> Exercise:
Below is a listing to repeat exactly, with its pictures left out.

Data below: Begin

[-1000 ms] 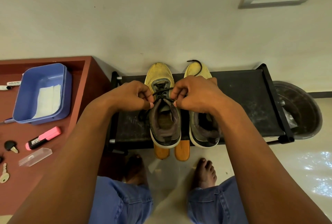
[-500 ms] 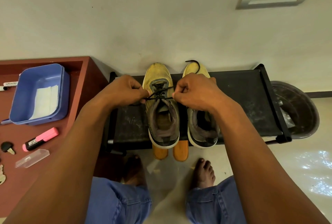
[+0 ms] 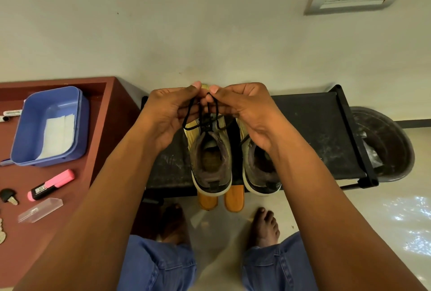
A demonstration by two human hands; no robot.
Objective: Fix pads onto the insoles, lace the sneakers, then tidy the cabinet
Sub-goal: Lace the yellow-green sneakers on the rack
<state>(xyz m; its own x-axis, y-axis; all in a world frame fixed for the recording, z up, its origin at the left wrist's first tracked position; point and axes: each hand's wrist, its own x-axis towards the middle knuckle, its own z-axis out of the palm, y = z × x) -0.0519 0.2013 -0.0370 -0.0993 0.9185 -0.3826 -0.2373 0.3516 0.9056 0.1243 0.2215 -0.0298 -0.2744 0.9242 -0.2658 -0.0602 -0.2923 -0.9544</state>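
Hands (image 3: 205,113) around thin, seemingly round black lace (image 3: 202,113)

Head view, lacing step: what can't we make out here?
- Toes and eyelets of both sneakers: hidden behind the left hand and right hand.
- Black lace: its ends vanish between the fingers; knot state unclear.
- Insoles: only orange tips show below the shelf; pads unseen.
- Marker: cut by the left edge.

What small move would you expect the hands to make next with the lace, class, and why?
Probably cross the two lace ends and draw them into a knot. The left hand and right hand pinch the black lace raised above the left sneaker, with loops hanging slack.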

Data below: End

> Written answer:
[-1000 ms] 
[-500 ms] 
[+0 ms] 
A demonstration by two human hands; no robot.
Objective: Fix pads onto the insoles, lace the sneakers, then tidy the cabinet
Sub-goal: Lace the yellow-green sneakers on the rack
<state>(xyz m; its own x-axis, y-axis; all in a world frame fixed for the recording, z up, its origin at the left wrist's first tracked position; point and axes: each hand's wrist, its own x-axis towards the middle knuckle, its own z-axis out of the palm, y = z × x) -0.0519 0.2013 -0.0370 -0.0993 0.9185 -0.3826 -0.2373 0.3516 0.9056 0.1243 0.2215 -0.0298 -0.2744 0.9242 -0.2658 -0.0602 -0.2923 -0.9544</state>
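Hands (image 3: 205,113) around thin, seemingly round black lace (image 3: 202,113)

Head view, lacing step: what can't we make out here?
- Toes and eyelets of both sneakers: hidden behind the left hand and right hand.
- Black lace: its ends vanish between the fingers; knot state unclear.
- Insoles: only orange tips show below the shelf; pads unseen.
- Marker: cut by the left edge.

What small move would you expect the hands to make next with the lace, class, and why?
Probably cross the two lace ends and draw them into a knot. The left hand and right hand pinch the black lace raised above the left sneaker, with loops hanging slack.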

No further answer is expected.